Despite his impressive speed record and safety record, Whittingham has never taken a formal lesson. He does enlist the help of fellow skiers whenever he gets the chance, whether that be someone he runs into at the lodge or a skiing tutorial video that’s posted to YouTube.

Five years ago Whittingham got some extra help in his ski process as kicker Andy Phillips committed to the Utes. Phillips, a former U.S. Ski Team member who became a four-time Lou Groza Award semifinalist, gave the Utes a reliable kicker over the past four seasons. But he also gave Whittingham a few helpful tips along the way that have pushed him to new speeds and runs.
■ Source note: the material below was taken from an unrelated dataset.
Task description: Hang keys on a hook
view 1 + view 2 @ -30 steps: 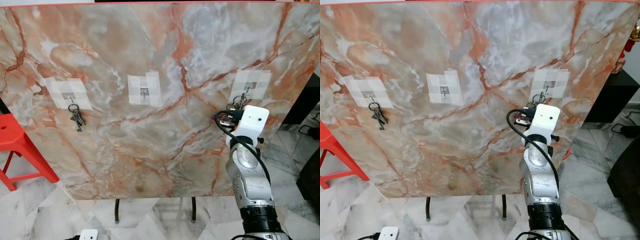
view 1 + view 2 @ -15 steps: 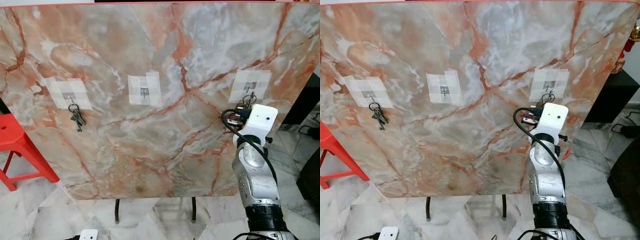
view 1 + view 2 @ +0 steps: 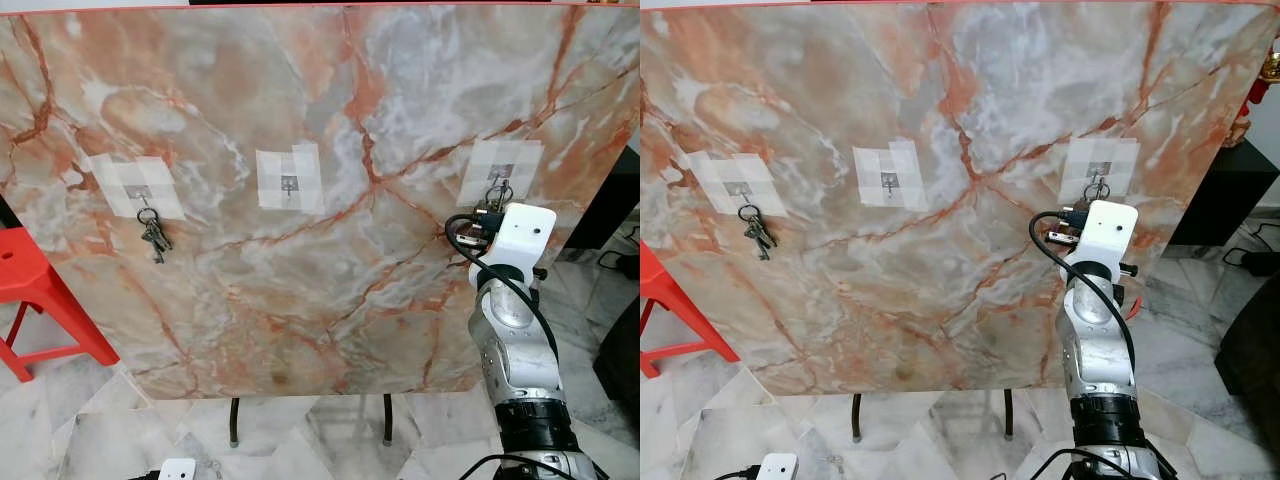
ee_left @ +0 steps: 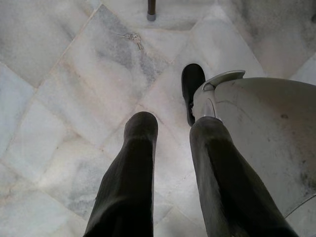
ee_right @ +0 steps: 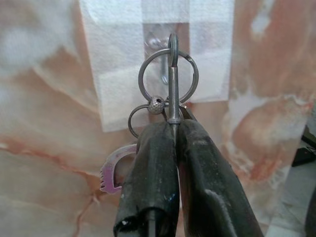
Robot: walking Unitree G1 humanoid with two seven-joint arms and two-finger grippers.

Typically, Whittingham takes to the mountain with Tyler, but if he’s just going up for an hour or two, he’ll head up alone. And from time to time, he’ll be recognized by Utah fans. But the goggles, ski mask and helmet do a lot to conceal the appearance of one of the more recognizable people in Salt Lake City.

And that’s one of the aspects that Tyler sees as a reason why Whittingham enjoys the mountain so much -- it really is one of the places where he can be alone and away from his public life.

“It’s great to be out there in front of 40,000 or 50,000 people, coaching a team and leading that team out in that stadium,” Tyler said of his father. “And then to have the solitude of the mountain of just being up there and being alone and having it just be you and the mountain.”

The mountain brought out Whittingham’s competitive side -- always looking for faster skis, better wax, tougher runs -- a side that is almost indistinguishable from his competitive nature in football. And after 10 years in the sport, he sounds like he could be quite the coach himself.

Ask him for advice, and it’s likely to sound like a bit of a mash-up between tackling and skiing -- which is exactly how you’d expect Whittingham, a former linebacker, to ski.

“The geometry of the sport is forward,” he says. “Everything forward. Hands forward. Knees forward. You don’t want to be in the backseat. That’s the biggest thing that separates the average to intermediate skier to the next level -- being able to keep everything downhill. Your chest facing downhill. Keeping everything forward.”

With a 73.1 mph speed mark, it’s safe to say that Whittingham is good with the geometry of the sport in keeping everything forward. And both he and Tyler believe he still has a lot in the tank.

Tyler estimates that his dad could clock 82 or 83 mph “if there were no people in the way.” And Whittingham hopes that his best days are still ahead.

And having already spent 20 days on the mountain with three months of prime ski time to go, Whittingham hopes that those days ahead of him -- both this season and in the coming seasons -- are hopefully more than those behind him.

“There’s no such day as a bad day on the mountain,” he said.

And he would know. He has seen a lot of them.